Emit the line that holds "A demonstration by" and all lines following it through the end of the data, verbatim, and nothing else.
(Data for this exercise)
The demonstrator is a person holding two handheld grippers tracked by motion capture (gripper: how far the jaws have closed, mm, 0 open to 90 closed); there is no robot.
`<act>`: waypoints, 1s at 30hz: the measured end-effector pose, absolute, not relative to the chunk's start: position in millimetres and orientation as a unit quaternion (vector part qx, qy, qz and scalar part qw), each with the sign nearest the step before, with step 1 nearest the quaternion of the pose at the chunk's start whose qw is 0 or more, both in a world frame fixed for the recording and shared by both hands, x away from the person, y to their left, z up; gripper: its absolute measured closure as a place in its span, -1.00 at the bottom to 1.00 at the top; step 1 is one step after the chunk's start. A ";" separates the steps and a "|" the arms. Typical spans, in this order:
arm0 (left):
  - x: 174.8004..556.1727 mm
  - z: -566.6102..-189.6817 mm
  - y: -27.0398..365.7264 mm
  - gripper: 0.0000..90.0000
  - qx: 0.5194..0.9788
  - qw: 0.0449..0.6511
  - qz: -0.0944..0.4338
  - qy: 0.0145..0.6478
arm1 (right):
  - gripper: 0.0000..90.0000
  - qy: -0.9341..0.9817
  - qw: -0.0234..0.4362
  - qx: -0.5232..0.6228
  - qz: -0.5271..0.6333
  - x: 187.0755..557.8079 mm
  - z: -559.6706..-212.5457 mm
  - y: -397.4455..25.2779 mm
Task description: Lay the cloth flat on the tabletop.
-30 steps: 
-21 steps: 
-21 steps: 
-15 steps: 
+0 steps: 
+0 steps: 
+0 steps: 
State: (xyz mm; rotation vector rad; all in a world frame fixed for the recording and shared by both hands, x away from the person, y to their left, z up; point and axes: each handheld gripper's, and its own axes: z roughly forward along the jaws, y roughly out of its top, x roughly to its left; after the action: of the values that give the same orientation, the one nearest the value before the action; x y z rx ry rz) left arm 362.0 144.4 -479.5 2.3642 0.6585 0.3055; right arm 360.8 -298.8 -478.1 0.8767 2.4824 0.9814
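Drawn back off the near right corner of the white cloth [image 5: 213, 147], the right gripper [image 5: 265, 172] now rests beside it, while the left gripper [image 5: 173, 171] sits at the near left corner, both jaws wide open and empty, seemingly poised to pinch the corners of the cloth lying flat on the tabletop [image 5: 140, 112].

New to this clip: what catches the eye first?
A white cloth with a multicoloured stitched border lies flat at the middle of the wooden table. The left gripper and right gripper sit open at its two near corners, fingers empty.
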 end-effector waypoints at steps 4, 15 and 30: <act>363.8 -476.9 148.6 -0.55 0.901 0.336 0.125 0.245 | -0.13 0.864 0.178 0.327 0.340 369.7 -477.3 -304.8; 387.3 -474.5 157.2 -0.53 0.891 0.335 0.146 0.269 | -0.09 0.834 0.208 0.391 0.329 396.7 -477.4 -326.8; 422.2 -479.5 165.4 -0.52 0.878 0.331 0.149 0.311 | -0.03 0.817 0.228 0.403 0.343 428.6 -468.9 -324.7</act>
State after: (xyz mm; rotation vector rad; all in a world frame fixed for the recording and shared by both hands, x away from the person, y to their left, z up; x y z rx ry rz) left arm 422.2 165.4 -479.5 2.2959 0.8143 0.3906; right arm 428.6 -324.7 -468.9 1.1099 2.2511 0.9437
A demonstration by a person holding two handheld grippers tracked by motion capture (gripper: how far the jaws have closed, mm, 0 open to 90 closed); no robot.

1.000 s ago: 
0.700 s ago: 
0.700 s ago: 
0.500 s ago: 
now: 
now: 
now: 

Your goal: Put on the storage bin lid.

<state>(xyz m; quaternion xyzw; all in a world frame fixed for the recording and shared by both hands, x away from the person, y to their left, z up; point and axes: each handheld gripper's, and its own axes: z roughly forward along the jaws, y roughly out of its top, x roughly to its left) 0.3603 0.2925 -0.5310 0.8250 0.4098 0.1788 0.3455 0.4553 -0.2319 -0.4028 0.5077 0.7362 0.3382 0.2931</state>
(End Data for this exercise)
▸ Task result:
A demonstration by a person holding two handheld grippers tracked by motion capture (gripper: how far the jaws have closed, mm, 0 open to 90 closed); no robot.

1.000 s ago: 
0.700 s ago: 
0.700 s ago: 
0.500 s ago: 
now: 
now: 
now: 

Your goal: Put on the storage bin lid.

<state>(xyz m; quaternion xyzw; all in a world frame fixed for the recording and shared by both hands, x away from the person, y to their left, z up; point and axes: each handheld gripper's, and its own axes: z roughly forward along the jaws, y roughly out of its top, x roughly to its left) 0.3603 0.2925 -0.5310 0.8250 0.4098 0.1788 0.3455 0.4553 -0.2319 -0.4028 0.5077 0.7362 0.3382 0.2931</state>

This completes the exercise.